§ **Instructions for the task**
Copy the data below in full, exactly as it appears.

──────────

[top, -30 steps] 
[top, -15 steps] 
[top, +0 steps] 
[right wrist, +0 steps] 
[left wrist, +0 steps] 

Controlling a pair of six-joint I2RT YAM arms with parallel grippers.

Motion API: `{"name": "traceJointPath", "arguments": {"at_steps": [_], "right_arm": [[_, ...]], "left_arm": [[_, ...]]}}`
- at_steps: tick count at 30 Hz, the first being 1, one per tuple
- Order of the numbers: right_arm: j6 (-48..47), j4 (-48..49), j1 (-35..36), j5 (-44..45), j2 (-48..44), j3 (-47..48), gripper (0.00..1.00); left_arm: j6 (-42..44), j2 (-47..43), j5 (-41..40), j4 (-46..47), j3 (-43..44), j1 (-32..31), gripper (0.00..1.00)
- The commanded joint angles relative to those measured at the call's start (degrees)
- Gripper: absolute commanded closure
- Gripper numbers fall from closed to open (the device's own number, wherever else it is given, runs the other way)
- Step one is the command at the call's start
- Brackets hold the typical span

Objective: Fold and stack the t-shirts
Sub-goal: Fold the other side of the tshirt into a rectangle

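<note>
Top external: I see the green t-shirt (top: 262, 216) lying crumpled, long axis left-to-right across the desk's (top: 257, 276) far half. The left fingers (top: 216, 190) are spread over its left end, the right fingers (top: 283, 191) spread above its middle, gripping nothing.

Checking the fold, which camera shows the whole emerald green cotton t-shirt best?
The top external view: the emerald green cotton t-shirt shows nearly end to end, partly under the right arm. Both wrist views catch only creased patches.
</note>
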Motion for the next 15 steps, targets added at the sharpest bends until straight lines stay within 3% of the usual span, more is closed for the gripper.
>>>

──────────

§ **Exercise solution**
[top, -30 steps] 
[top, -15 steps] 
[top, +0 steps] 
[right wrist, +0 steps] 
[left wrist, +0 steps] 

Controlling a pair of six-joint I2RT YAM arms with parallel grippers.

Motion API: `{"name": "traceJointPath", "arguments": {"at_steps": [_], "right_arm": [[_, ...]], "left_arm": [[_, ...]]}}`
- at_steps: tick count at 30 Hz, the first being 1, one per tuple
- Order of the numbers: right_arm: j6 (-48..47), j4 (-48..49), j1 (-35..36), j5 (-44..45), j2 (-48..44), j3 (-47..48), gripper (0.00..1.00); left_arm: j6 (-42..44), j2 (-47..43), j5 (-41..40), j4 (-46..47), j3 (-43..44), j1 (-32..31), gripper (0.00..1.00)
- The commanded joint angles relative to those measured at the call's start (degrees)
- Gripper: absolute commanded closure
- Gripper numbers fall from closed to open (the device's own number, wherever else it is given, runs the other way)
- Step one is the command at the call's start
- Brackets hold the typical span

Objective: Fold and stack the t-shirts
Sub-goal: Fold the other side of the tshirt into a rectangle

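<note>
Top external: I see the green t-shirt (top: 262, 216) lying crumpled, long axis left-to-right across the desk's (top: 257, 276) far half. The left fingers (top: 216, 190) are spread over its left end, the right fingers (top: 283, 191) spread above its middle, gripping nothing.

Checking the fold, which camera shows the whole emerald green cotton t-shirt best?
The top external view: the emerald green cotton t-shirt shows nearly end to end, partly under the right arm. Both wrist views catch only creased patches.
</note>
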Motion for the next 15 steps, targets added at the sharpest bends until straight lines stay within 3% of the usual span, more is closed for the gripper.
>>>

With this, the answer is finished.